Harriet Baber likes to put things in a provocative way (as do I), and she does so in answering the Comment is Free belief question of the week. Lots of provoking, and I will oblige by being provoked into commenting.

I see no reason why I should believe that life is, as Tony Soprano’s perfectly awful mother Livia put it, “a great big nothing” after which we are annihilated. That may very well be the way things are. But I see no benefit to believing it is so.

Yes but that’s a false choice, because it’s an incomplete description of the alternative to believing that life is made into Something by the existence of god. The choice is not: 1. god, and life=something, or 2. no god, and life=nothing. I don’t think of life as a great big nothing. In fact that’s a very odd way to describe life – life is very much something. The amount and variety of life on this average-size planet is staggering; it’s light years away from “nothing.” If the idea is that life feels like nothing to people who don’t believe god exists, that’s wrong too. Harriet must know that, but…she likes to provoke.

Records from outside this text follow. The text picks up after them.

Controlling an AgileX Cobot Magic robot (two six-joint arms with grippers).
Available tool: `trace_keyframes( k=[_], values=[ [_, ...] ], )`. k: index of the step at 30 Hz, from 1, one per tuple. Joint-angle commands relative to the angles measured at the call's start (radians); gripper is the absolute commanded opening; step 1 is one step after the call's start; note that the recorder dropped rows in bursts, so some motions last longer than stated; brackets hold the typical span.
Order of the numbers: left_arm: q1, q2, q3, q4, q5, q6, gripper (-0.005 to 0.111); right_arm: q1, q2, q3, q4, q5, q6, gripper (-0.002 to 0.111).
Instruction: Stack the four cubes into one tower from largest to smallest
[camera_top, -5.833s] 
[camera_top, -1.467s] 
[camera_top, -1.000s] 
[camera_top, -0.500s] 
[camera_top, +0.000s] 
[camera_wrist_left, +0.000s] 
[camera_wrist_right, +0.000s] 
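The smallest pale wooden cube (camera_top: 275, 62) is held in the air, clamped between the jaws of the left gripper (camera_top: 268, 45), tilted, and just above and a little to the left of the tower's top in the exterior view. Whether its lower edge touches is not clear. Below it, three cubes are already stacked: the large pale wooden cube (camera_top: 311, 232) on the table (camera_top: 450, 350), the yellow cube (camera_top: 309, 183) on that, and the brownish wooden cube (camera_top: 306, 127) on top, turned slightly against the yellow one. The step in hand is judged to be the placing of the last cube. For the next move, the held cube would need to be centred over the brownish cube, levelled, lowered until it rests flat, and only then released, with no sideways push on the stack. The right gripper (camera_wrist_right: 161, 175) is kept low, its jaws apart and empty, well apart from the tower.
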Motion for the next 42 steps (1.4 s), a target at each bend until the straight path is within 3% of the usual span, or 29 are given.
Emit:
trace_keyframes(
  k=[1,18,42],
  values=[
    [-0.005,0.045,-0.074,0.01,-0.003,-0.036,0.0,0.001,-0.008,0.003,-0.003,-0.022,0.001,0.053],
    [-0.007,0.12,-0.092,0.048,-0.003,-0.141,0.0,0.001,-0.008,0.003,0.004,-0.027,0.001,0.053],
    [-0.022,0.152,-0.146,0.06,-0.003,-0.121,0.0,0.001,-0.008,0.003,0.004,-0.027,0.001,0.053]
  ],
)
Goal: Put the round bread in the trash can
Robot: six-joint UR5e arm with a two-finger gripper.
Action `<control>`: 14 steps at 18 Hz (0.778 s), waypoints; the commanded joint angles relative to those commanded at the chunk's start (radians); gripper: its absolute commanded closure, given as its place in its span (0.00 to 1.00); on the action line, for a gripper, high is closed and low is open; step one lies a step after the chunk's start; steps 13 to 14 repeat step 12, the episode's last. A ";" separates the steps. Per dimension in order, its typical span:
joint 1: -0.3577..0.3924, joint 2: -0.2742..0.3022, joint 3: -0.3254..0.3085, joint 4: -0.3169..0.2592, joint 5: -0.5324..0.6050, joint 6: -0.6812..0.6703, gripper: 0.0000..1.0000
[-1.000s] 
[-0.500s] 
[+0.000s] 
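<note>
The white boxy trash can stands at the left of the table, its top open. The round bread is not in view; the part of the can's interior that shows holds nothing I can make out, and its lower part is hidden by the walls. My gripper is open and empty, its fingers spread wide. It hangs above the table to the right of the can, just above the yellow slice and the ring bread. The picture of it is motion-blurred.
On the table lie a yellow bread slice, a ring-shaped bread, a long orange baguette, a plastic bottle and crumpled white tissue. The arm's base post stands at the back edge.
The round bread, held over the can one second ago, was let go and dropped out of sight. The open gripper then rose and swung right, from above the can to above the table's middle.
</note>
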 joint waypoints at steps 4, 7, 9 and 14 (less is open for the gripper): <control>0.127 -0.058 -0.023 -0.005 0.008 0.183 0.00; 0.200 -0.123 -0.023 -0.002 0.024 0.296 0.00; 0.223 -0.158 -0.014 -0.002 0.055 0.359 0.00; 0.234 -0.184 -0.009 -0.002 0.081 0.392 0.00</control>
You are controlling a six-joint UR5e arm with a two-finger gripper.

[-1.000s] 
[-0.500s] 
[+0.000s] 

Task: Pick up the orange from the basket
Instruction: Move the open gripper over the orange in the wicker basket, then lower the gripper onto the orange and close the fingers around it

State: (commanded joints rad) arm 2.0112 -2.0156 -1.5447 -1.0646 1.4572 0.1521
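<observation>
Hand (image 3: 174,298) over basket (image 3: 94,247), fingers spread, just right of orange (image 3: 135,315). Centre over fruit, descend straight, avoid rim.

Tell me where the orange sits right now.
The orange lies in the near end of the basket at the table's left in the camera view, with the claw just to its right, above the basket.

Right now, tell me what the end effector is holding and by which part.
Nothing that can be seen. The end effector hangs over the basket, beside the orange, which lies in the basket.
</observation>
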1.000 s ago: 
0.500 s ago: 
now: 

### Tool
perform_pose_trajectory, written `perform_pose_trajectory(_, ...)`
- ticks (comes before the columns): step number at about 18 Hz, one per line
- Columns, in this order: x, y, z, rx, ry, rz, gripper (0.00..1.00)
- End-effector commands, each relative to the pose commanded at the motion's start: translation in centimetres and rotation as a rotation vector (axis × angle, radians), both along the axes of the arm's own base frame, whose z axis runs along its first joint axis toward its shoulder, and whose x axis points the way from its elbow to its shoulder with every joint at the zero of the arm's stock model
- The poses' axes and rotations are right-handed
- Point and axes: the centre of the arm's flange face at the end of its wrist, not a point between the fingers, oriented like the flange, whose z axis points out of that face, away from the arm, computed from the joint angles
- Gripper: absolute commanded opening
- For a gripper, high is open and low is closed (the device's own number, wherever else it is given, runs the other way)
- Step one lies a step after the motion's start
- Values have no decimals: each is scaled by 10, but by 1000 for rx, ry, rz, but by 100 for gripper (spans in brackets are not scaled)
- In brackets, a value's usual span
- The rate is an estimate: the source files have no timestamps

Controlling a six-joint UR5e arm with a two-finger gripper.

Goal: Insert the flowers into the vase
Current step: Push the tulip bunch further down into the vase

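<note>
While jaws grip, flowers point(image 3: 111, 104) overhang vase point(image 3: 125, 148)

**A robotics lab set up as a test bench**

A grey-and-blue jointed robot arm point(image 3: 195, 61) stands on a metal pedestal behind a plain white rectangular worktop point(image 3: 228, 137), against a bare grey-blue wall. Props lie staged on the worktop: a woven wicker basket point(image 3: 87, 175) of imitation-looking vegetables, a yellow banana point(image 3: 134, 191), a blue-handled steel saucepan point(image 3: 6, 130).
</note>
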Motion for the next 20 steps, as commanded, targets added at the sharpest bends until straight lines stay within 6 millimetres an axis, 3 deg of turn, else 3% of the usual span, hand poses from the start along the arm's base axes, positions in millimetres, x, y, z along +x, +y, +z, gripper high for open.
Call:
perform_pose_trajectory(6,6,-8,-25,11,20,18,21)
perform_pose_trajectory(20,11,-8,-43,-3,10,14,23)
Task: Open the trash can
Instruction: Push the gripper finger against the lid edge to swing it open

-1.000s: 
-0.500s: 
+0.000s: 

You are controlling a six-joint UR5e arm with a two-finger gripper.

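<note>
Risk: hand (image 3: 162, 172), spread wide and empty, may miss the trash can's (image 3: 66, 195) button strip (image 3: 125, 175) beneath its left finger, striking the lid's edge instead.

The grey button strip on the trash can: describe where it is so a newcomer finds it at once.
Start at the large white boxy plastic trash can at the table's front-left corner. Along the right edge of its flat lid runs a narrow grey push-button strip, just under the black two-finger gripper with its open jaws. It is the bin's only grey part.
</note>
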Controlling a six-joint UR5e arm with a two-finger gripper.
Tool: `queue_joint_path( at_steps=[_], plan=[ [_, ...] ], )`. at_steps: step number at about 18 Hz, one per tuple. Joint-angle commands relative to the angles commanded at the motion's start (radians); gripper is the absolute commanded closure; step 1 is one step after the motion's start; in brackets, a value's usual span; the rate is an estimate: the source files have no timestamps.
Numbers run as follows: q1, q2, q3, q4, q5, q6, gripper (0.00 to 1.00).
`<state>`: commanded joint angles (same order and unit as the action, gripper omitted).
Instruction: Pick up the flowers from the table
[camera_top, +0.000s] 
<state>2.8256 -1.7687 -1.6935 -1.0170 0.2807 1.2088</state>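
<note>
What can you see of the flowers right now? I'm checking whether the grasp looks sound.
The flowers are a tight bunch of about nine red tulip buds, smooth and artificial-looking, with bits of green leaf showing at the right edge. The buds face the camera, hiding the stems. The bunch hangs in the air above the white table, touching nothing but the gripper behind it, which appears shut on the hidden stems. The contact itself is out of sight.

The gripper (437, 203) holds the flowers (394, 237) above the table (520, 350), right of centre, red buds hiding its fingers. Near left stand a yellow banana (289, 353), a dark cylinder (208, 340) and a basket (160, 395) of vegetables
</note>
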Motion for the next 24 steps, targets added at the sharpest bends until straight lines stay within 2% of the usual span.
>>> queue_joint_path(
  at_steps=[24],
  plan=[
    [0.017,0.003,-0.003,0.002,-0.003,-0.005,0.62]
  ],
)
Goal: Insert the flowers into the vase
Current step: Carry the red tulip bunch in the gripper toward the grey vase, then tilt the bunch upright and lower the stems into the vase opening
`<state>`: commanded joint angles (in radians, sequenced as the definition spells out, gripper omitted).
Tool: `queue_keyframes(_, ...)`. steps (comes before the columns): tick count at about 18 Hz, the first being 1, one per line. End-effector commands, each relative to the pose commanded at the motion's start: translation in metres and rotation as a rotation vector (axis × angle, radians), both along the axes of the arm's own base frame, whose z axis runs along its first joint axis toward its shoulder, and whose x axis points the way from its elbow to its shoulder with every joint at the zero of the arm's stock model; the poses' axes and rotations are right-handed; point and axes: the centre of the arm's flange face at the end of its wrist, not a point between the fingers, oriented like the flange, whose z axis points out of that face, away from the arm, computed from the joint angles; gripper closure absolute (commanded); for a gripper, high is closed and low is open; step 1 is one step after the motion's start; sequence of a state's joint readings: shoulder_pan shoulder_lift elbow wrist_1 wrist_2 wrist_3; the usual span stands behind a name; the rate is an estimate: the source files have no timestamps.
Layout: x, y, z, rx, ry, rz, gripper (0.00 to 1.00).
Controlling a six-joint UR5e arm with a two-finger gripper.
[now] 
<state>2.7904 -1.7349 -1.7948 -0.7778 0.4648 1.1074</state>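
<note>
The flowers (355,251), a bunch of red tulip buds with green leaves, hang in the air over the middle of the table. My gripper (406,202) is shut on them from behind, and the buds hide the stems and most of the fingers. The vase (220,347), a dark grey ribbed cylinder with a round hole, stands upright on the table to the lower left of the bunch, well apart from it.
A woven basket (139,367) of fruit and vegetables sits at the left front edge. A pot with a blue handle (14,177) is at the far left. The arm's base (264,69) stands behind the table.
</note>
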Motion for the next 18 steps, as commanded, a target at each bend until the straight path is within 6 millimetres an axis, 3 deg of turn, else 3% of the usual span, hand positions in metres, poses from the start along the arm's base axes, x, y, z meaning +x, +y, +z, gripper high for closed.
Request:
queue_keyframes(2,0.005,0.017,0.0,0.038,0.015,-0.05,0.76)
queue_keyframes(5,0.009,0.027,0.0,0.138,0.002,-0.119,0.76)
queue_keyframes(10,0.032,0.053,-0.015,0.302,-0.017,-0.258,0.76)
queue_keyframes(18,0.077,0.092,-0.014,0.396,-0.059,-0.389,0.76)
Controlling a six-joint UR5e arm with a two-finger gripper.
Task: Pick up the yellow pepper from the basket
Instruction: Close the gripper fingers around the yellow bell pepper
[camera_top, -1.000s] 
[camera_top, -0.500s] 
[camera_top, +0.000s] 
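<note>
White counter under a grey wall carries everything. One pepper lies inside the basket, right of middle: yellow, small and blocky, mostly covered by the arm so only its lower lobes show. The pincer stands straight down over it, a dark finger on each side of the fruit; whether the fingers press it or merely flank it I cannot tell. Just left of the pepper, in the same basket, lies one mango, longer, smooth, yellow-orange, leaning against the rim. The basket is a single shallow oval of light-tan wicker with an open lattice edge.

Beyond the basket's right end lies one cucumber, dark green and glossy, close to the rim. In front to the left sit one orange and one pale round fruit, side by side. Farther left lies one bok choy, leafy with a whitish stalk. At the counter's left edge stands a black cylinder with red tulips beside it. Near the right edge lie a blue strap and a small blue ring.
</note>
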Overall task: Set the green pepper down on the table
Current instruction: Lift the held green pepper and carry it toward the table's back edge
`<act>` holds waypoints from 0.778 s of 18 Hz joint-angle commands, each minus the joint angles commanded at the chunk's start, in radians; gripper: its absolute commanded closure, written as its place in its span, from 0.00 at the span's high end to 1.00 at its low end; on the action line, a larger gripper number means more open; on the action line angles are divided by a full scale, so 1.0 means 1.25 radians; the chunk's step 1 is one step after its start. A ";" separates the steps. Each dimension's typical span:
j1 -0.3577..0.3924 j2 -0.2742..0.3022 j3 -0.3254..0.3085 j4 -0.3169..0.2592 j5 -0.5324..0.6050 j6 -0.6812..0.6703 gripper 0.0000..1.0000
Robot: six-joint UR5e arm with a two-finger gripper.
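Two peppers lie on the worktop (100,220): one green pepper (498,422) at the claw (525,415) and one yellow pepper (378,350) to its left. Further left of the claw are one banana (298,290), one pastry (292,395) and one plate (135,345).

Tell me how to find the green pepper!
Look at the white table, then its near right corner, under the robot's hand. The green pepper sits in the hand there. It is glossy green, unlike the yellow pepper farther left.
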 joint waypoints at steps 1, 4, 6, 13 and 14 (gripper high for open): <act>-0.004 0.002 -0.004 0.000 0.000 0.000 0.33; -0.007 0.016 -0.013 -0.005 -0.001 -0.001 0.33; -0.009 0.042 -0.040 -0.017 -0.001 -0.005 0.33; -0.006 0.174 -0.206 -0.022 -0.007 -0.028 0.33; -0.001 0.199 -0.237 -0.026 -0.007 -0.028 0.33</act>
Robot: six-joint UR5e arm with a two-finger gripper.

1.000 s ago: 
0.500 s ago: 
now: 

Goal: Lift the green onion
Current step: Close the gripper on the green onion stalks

But if I believe in God and a blissful afterlife contemplating him, then even if I am wrong I will not be disappointed. I would rather live in a fool’s paradise than no paradise at all.

Really? An eternity of blissfully contemplating god? Wouldn’t that start to get boring after about, oh, say fifty years?

Truth is overrated. And it’s remarkable that the very individuals who are most vocal in their opposition to religiously motivated puritanism are the most fiercely puritanical when it comes to truth.

No. It’s not remarkable at all, because the two are not the same kind of thing. (And who are these people, anyway?) Thinking that truth matters is not the same kind of thing as thinking that pleasure is sinful.

People in any case overestimate the value of truth and underestimate the difficulty of arriving at it. There are a great many truths in which I have abolutely no interest – truths about the lifecycle of Ctenocephalides felis, (the common cat flea) or the extensive body of truths about the condition of my teeth that my dentist imposes on me. I see no reason why I should bother with these truths or make a point of believing them.

I see no such reason either, but the whole thing is a red herring. It’s not a question of bothering with every truth there is, it’s a question of paying attention to the truth or otherwise of what one already believes.

There is some notion that even if we can ignore these workaday truths we should be concerned about the larger, more significant truths about the meaning of life, if any, and the human condition. I don’t see why. In any case, I’m a satisficer, quite happy in every department of life with good enough…I don’t much care about getting the right answers to what are commonly called the big questions.

An interesting remark from a philosopher.

That is no doubt what she wanted people to say. I’m nothing if not obliging.